Storie e Covid, l’esigenza di “umanizzare” la pandemia sui social

Storie e Covid, l’esigenza di “umanizzare” la pandemia sui social

Storie e Covid: chiunque abbia frequentato i social nell’ultimo anno, non può fare a meno di notare la quantità immensa di informazioni e di racconti diffusi quotidianamente sulla pandemia.

Una produzione che in alcuni momenti insegna, in altri esaspera. Deriva da ogni parte del mondo, senza eccezioni o differenze di lingua e/o cultura. La normalità si è trasformata radicalmente, lasciando spazio alla voce di chi da questa situazione uscirà cambiato sotto ogni aspetto.
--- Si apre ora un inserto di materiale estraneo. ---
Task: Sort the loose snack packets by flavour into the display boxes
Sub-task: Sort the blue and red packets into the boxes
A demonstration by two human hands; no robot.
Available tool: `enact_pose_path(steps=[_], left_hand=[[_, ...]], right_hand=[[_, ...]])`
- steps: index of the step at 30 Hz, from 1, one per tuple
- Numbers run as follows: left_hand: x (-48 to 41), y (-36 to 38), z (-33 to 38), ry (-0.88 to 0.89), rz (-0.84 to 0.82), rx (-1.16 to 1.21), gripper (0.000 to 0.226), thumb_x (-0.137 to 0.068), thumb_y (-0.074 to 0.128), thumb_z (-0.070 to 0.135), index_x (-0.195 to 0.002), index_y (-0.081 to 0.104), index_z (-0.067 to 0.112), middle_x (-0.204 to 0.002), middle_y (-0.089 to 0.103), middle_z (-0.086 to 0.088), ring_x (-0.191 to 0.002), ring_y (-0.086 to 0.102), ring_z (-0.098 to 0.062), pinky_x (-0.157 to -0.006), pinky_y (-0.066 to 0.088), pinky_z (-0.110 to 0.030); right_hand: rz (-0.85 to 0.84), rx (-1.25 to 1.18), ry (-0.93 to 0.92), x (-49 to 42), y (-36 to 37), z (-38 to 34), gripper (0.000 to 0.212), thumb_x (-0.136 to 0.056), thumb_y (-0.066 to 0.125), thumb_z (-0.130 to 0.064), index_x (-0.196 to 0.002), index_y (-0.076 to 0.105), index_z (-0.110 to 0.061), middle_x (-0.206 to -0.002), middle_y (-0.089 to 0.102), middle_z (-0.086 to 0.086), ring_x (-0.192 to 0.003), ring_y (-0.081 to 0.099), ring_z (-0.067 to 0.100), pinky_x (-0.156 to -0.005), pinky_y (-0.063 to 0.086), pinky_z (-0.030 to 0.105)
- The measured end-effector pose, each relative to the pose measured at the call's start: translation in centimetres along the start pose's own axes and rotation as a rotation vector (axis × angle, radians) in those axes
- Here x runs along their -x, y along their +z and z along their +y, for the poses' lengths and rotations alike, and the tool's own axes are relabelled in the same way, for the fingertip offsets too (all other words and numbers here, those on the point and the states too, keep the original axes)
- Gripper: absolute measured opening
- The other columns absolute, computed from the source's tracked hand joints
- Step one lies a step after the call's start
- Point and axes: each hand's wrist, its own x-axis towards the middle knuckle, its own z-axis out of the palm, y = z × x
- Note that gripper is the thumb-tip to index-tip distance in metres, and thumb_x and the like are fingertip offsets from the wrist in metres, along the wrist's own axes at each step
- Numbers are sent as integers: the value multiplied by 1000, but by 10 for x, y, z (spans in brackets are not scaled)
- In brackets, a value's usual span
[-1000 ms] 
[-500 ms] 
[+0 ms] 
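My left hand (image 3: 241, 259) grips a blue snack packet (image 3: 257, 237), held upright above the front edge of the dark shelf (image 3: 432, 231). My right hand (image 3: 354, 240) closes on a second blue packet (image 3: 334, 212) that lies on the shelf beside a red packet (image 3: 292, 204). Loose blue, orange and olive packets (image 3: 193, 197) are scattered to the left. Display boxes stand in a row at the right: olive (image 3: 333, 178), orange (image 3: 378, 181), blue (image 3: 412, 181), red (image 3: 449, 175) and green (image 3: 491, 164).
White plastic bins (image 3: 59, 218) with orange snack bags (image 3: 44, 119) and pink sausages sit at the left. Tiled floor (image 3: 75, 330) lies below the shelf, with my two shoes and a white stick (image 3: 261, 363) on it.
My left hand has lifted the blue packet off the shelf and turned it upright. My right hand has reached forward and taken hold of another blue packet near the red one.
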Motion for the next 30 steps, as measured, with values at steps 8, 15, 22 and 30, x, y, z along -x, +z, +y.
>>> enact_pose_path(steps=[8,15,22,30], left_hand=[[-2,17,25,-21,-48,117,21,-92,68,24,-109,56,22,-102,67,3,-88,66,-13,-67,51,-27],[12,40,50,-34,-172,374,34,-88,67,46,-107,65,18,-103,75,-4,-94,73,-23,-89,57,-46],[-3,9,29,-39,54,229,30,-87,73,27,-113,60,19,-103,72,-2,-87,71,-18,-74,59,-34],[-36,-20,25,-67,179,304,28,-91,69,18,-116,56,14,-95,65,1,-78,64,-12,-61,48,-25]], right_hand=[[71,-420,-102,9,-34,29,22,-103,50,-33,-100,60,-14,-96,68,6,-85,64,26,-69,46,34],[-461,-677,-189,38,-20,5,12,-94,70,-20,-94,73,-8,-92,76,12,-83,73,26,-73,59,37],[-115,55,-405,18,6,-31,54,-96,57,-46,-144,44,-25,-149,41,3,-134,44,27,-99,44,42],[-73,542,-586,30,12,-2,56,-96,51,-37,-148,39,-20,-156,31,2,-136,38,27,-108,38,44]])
E se in un primo momento, all’inizio della pandemia, dominava la privacy, a distanza di un anno si può dire che la “personalizzazione” delle notizie è diventata un must, con l’aspetto umano al centro. Sembrano lontani i tempi in cui abbiamo visto per la prima volta l’immagine di un’infermiera stremata dopo un lungo turno per curare i pazienti Covid: il web è ormai invaso da persone che mostrano il proprio ricovero, che raccontano storie dei propri cari (a lieto fine o dalla conclusione tragica), che condividono il momento del vaccino…

Storie e Covid: perché?

Da dove nasce l’esigenza di raccontare sui social la vita con il Coronavirus? Perché ci troviamo a leggere storie di famiglie devastate, esercizi economicamente distrutti e perfino storie d’amore nate al tempo del Covid? Perché tutti sembrano volerci “mettere la faccia”?

Se si rispondesse che tutto ciò accade per pura voglia di protagonismo o per moda, si correrebbe il rischio di essere superficiali. D’altro canto, pretendere di dare una risposta completa è assurdo. Delle considerazioni, però, sono possibili.

Un anno fa il Covid-19 era un nemico totalmente sconosciuto: c’è chi lo ha incontrato presto, chi si è reso conto della sua presenza solo quando ha sentito pronunciare la parola “lockdown“. Si tratta forse del primo evento della storia recente che è vissuto dalla società nel suo complesso, che divide ma unisce al tempo stesso, che mette alla prova ogni individuo.

Non c’è una persona che non sia protagonista dell’emergenza sanitaria: se all’inizio il dramma era di chi si trovava intubato in Terapia Intensiva, oggi ognuno affronta le conseguenze della pandemia e delle restrizioni, nonostante l’impatto sia differenziato da persona a persona.

Potrebbe essere proprio questo a spingere le persone a raccontare, a condividere la propria esperienza, per quanto apparentemente insignificante. Un gesto che a volte raggiunge degli estremi (certi commenti sugli stessi social, nelle pagine dedicate all’informazione, lo dimostrano), ma che è diventato una sorta di “terapia” low-cost per convivere con il Coronavirus e spingere gli altri a trovare il coraggio di farlo.

Umanizzare la pandemia vuol dire anche imparare a darle un volto, a renderla “vera” (per quanto, purtroppo, i numeri drammatici proposti quotidianamente non siano meno reali). E da semplice modo di raccontare quanto è accaduto e sta accadendo, lo stile narrativo nell’era pandemica è diventato una sorta di sfogo o, per meglio dire, una possibilità per trovare la propria voce ed esprimerla in un momento che rimarrà nei libri di storia per sempre.

Conclusione?

Forse lo scopo del condividere storie va oltre il bisogno di informare e di sensibilizzare. E forse c’è anche bisogno di rivedere il modo di percepire e raccontare la pandemia. Vedere come la società è passata dal non voler parlare di nulla al sentire il bisogno di raccontare e sapere tutto, perfino la storia più “normale”, è qualcosa che merita considerazione e attenzione. Perché ciò accade? Una domanda a risposta aperta che chiunque può porsi di fronte all’ennesima storia che di fatto può non fare notizia, ma evidentemente ha un significato per chi la racconta e per tanti che l’ascoltano.